Borich is an associate professor in the English Department and MA in Writing and Publishing Program at DePaul University—and this background comes through clearly in her notes on the text, where she delves into how her work joins other intertextual readings of The Waste Land, provides a few word definitions across geographies and regions, recounts a hyper-local history of the U.S. steel industry, and gives a pronunciation guide and etymology for the place where much of the book is set (Calumet, pronounced “cal-you-met”). This final section brings out another dimension of historical facts, as well as an exploration of how, due to steel industry pollution, the Calumet region is often counted as “one of the worst environmental disaster areas on Earth” (89)—making The Waste Land parallels particularly fitting. But Borich also finds opportunities for hope and renewal here, describing how “the Indiana Dunes National Lakeshore names the Lake Michigan sand dunes as the birthplace of American ecology, due to writings on the area’s plant life by late 19th-century University of Chicago botanist Henry Cowles” (89).
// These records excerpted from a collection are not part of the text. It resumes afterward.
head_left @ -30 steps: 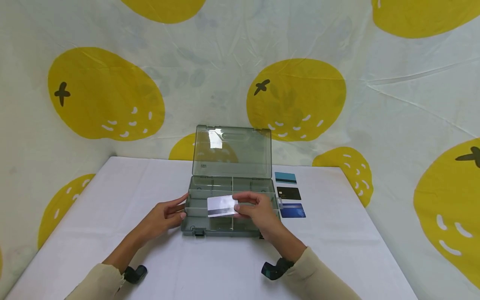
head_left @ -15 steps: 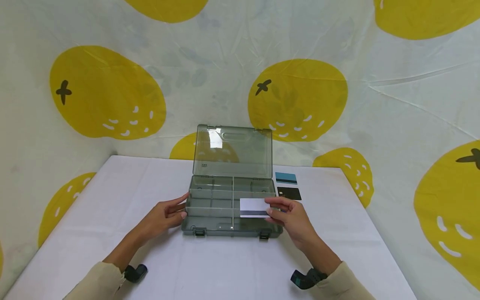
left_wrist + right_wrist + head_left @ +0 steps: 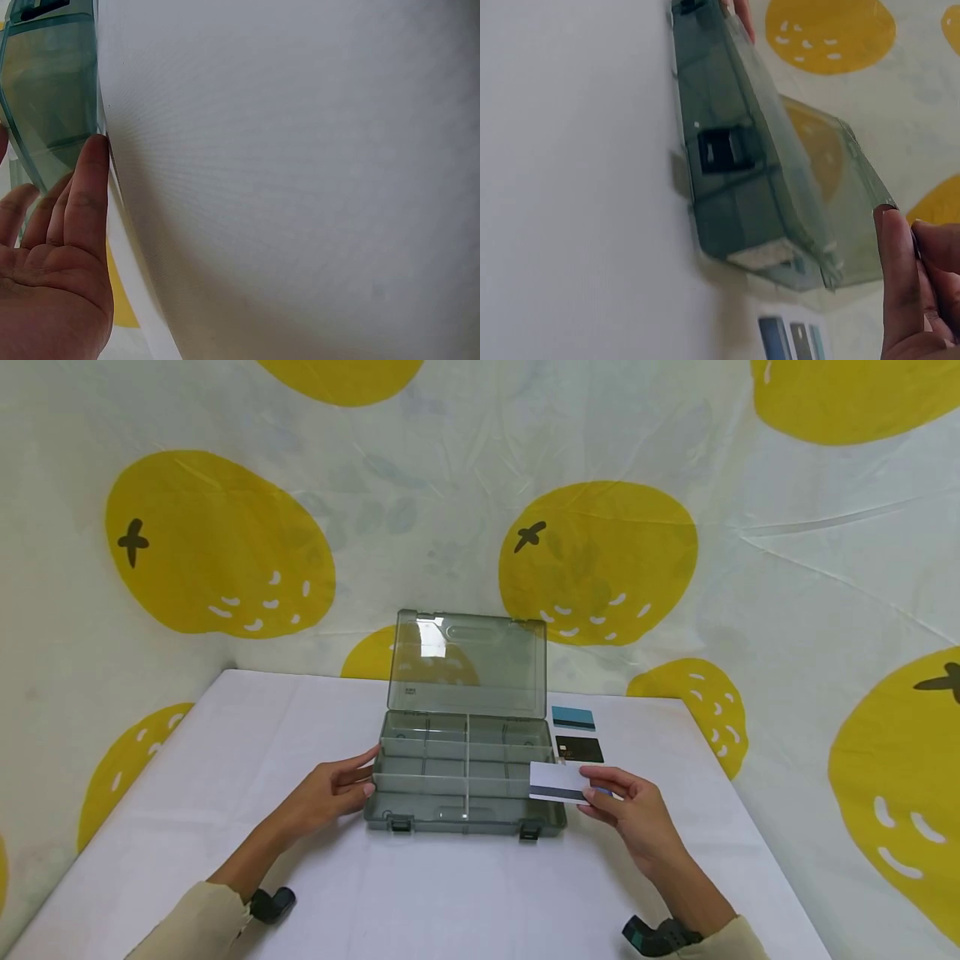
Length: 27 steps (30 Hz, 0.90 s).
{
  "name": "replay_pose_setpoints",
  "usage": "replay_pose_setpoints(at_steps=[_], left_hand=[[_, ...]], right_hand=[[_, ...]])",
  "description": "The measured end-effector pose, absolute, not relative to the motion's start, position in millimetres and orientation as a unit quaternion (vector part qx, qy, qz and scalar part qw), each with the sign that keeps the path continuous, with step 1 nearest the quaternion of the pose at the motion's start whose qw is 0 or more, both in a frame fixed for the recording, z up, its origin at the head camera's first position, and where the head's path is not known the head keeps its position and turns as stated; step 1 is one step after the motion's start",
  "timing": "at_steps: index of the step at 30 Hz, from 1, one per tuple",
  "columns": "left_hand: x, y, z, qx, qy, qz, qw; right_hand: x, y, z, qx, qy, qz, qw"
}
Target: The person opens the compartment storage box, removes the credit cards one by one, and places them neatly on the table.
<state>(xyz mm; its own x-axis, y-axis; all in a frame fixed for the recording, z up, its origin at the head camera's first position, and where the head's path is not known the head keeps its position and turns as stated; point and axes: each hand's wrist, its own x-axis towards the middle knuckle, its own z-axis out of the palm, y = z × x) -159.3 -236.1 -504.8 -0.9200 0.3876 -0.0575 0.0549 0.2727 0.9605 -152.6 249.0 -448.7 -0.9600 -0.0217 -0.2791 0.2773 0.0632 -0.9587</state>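
Note:
A white card (image 3: pixel 557 779) with a dark stripe is pinched between the thumb and fingers of my right hand (image 3: pixel 633 814). It is held above the right edge of a smoky, see-through compartment box (image 3: pixel 480 827), whose lid (image 3: pixel 502 672) stands raised at the back. My left hand (image 3: pixel 326 789) touches the box's left side, its fingers extended along the wall in the left wrist view. A dark blue card (image 3: pixel 774 339) lies right of the box; in the head view the white card and right hand hide most of it.
Beyond my right hand, a black card (image 3: pixel 580 748) and a light blue card (image 3: pixel 573 717) lie in a column on the white-covered table (image 3: pixel 285 718). Two dark latches, one a front latch (image 3: pixel 529 832), sit on the box. A fruit-patterned cloth (image 3: pixel 412 510) hangs behind.
My right hand has moved to the right with the white card, from over the box's middle to its right edge. The left hand has stayed at the box's side.

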Motion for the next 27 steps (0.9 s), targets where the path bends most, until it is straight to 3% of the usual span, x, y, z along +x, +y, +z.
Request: replay_pose_setpoints(at_steps=[27], left_hand=[[-155.4,-238.1,-502.0,0.13,0.785,0.587,0.15]], right_hand=[[-145.2,314.1,-480.7,0.188,0.763,-0.611,0.102]])
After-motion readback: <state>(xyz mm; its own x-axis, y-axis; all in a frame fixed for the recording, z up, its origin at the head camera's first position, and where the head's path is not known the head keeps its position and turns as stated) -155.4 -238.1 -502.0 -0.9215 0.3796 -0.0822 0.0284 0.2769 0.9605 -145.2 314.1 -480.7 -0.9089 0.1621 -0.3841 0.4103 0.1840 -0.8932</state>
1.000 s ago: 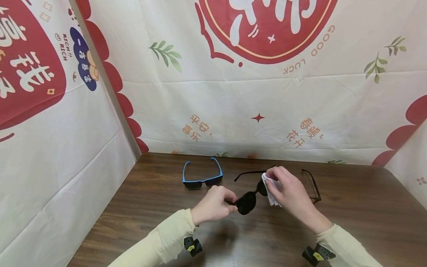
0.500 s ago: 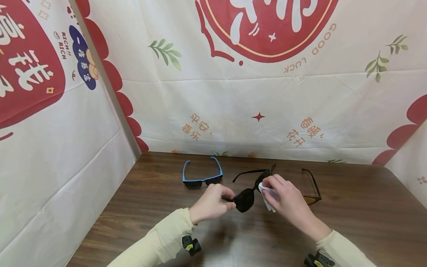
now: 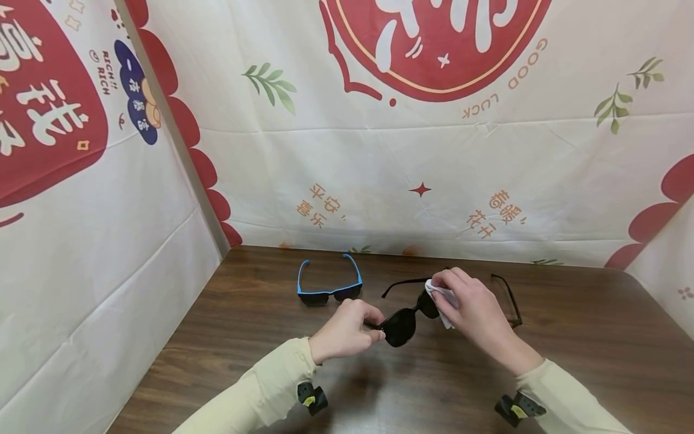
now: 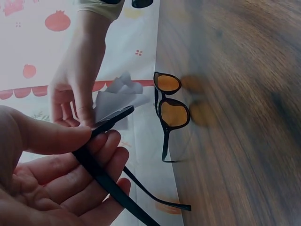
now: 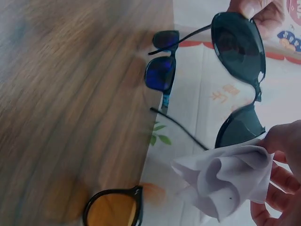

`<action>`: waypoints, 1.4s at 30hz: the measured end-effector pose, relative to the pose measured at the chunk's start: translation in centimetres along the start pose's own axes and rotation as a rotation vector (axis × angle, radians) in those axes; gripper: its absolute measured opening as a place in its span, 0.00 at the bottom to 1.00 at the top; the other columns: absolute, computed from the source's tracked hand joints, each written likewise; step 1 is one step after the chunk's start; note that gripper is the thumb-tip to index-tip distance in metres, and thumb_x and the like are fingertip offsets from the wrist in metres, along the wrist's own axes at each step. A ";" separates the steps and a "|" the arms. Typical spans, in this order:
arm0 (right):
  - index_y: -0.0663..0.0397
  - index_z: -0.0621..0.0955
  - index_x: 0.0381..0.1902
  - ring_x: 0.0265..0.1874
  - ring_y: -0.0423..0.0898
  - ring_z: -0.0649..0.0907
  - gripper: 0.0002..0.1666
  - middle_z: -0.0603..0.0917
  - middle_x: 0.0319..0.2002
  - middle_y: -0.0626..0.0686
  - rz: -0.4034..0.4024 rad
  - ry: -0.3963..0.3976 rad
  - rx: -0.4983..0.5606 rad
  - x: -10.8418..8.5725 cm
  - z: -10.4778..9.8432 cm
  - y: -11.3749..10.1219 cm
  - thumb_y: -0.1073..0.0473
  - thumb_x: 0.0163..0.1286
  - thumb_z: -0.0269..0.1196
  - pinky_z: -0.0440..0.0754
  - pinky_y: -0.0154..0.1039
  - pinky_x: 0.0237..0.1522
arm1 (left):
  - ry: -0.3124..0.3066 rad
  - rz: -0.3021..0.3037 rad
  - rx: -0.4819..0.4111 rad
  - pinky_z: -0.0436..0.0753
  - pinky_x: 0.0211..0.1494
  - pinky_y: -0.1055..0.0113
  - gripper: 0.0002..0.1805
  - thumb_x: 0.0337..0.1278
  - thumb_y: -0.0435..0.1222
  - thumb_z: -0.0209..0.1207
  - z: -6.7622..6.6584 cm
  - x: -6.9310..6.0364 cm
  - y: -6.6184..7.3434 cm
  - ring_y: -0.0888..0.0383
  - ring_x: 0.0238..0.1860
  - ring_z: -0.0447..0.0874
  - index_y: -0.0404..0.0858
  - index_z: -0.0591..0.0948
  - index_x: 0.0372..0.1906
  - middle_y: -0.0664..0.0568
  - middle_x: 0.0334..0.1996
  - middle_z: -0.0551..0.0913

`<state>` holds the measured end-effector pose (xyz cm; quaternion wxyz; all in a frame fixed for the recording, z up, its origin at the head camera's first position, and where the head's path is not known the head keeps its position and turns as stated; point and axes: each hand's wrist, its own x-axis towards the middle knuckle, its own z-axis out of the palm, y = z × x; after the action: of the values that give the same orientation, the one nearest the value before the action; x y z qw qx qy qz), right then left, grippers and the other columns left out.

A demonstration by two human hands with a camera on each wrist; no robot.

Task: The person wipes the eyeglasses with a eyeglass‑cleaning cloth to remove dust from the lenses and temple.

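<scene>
Black sunglasses point(image 3: 400, 327) are held above the table, tilted up to the right. My left hand point(image 3: 347, 330) pinches them at the hinge end beside one lens; in the left wrist view the thumb of the left hand point(image 4: 51, 165) lies over the frame, fingers curled beneath. A white cloth point(image 3: 443, 301) is pinched in my right hand point(image 3: 477, 313), against the other lens. In the right wrist view, the crumpled cloth point(image 5: 225, 181) covers the lower end of that lens point(image 5: 240, 126), held by the thumb and fingers of the right hand point(image 5: 284, 169).
Blue-framed sunglasses point(image 3: 328, 295) lie at the back left of the wooden table point(image 3: 244, 313). Black-framed glasses with orange lenses point(image 4: 175, 114) lie to the right, partly behind my right hand in the head view. Printed white cloth walls point(image 3: 368, 163) stand behind and at the sides.
Over the last second my right hand moves the cloth down and inward along the lens, then back up to its outer end. The held sunglasses shift slightly; my left hand keeps its grip.
</scene>
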<state>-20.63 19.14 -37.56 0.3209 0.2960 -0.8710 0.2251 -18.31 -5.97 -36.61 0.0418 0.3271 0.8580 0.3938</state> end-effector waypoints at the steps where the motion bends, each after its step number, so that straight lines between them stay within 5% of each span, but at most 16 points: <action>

To me, Apocalypse, Darling is Sappho meets T.S. Eliot meets Leonard Cohen, and it is a truly remarkable combination of styles and influences with Borich’s insightful outlook on her world guiding it all. By the last page, I found myself wanting more in the best possible way—not wishing that the story had been stretched thinner but looking for the next thing that feels and sounds like Borich’s writing: story, song, prayer, joke, memory, performance, and so much more.

 

Julia Peterson (she/her) is a queer Jewish journalist currently based in Regina, Saskatchewan. As a writer and translator, her work has been featured in INK Magazine, The Carillon, StarTrek.com, and Reading in Translation. She absolutely adores musicals. Find her on Twitter @hark_a_julia.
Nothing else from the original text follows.